Lord, Send me a Neighbor
Paula Deen opens up about her new house on Wilmington Island

Photos by D. Lawrence Barksdale. Deen’s resort-style home borders 300 feet of the scenic Wilmington River. With every amenity imaginable, and was featured on HGTV’s Ultimate House Hunt in 2020.
Paula Deen tells a good story. Of food, love, childhood dreams, of conflict and broken hearts, of family, and most of all, of the South. It’s her home. It’s where she feeds the masses. Where she patched wounds. Where she met her husband, who started out as her neighbor, and ultimately found her way home.
“I always dreamed I’d spend my whole life in a place; put down roots and know every bit of it,” says chef, wife, mother, and iconic personality Paula Deen, “but I moved 23 times. It was a long way from my dream.” That was until this latest rounding of the bend with her blended family and their current home. Whether the Creek House restaurant in Savannah, her family home by the rolling waters of Southeast Georgia, or the growing chain Paula Deen’s Family Kitchen, the brand and family are keeping family first and keeping them gathered around the table.
It was after a bit of a hiatus, Deen was working on one of her more well-known cookbooks, The Lady and Sons: Just Desserts. “I had just finished the book and was praying, ‘Lord, send me a neighbor.’ Things were going well, but I just thought, ‘I would love to share this life.’” She set out with the dogs to “walk the square designed after the downtown style,” and while walking right, the dogs heard something and ran left around the tabby wall that separated her property from the neighbor.
“I shimmied around the tabby wall and there was this man, talking, leaning on a chain link fence, with a shaggy beard, looking a little scary and my dogs…” being the “Lady” of Lady and Sons, she finds a tactful way to say they were bringing their business to a target audience. “He said something like ‘I don’t mind animals – it’s people I don’t like,’ and my immediate thought was… ‘Lord is THAT my neighbor!?’”
In retelling the story, that exclamation invited an interjection from her now husband: “Did you get to the part yet about your knight in shining armor?” At which point they tussle about whether it was love at first sight.
“I think I said, ‘you ain’t got no job do ya?’”
“She dressed me in cashmere,” says husband Michael Groover.
“I did,” Deen admits, “good looking preppy stuff.”
“It was a bit of putting lipstick on a pig,” they both chide.
To which Deen croons, “You can take the Southerner out of the South but you can’t take the South out of them.”
When asking how she defines that – the South, the persona, her roots and childhood memories – her tone of voice changes completely.
“To me, the South means a genteel culture, an importance that you be kind to everyone. Daddy was a stickler for kindness, how you treat people. Thinking back to my childhood, my daddy was born and raised in Albany, Georgia, and I never saw him without a smile on his face. I want to live the life that I was taught and shown, that was ingrained in me. That’s who I was, and who I am, so it can be hard when things go against this.”

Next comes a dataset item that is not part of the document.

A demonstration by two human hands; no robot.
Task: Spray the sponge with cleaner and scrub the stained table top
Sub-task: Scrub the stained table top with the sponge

“It’s the dream I had all along to have [my children] get together here at the house, in the same place where they can grow roots and the grandchildren can swim in the same river.”
Deen and her husband have been together for 18 years and share the work it takes to make a tight knit family of separate pieces – a good meal out of disparate dishes. “We refused to quit and it’s a wonderful thing – we didn’t give up or throw in the towel and now our children get along famously. It’s the dream I had all along to have them get together here at the house, in the same place where they can grow roots and the grandchildren can swim in the same river. We’ve redesigned some parts of the house with the grandkids in mind. I’m so proud to see the incredible parents they’ve become – it’s seeing kindness in a new generation of living.”
That’s the vision too behind Paula Deen’s Family Kitchen. Asked what she wants the experience and feel to be, Deen says sentimentally, “Easy question. I’ve wanted the same thing since the first day I opened the doors. It was always my desire when people came into my place that they felt they were stepping back in time. I always say, ‘the safest you’ll ever feel in your life if you’re fortunate is when you have your feet under your mother or grandmother’s table,’ and that’s what I want them to feel at the Family Kitchen.”
It’s working. Deen recalls being in the restaurant once when it was packed and seeing a man wiping tears from his eyes. “He looked up and said, ‘I thought I would never again taste my grandmother’s cooking.’ That’s when I’ve succeeded. I want to wrap my arms around each and every guest through memories of home cooking and finding their way home.”
It’s something she’s still working on but with her family together at the home on the water’s edge, and her foodie family pulling up a chair, Paula Deen is getting there.

“I want to wrap my arms around each and every guest through memories of home cooking and finding their way home.”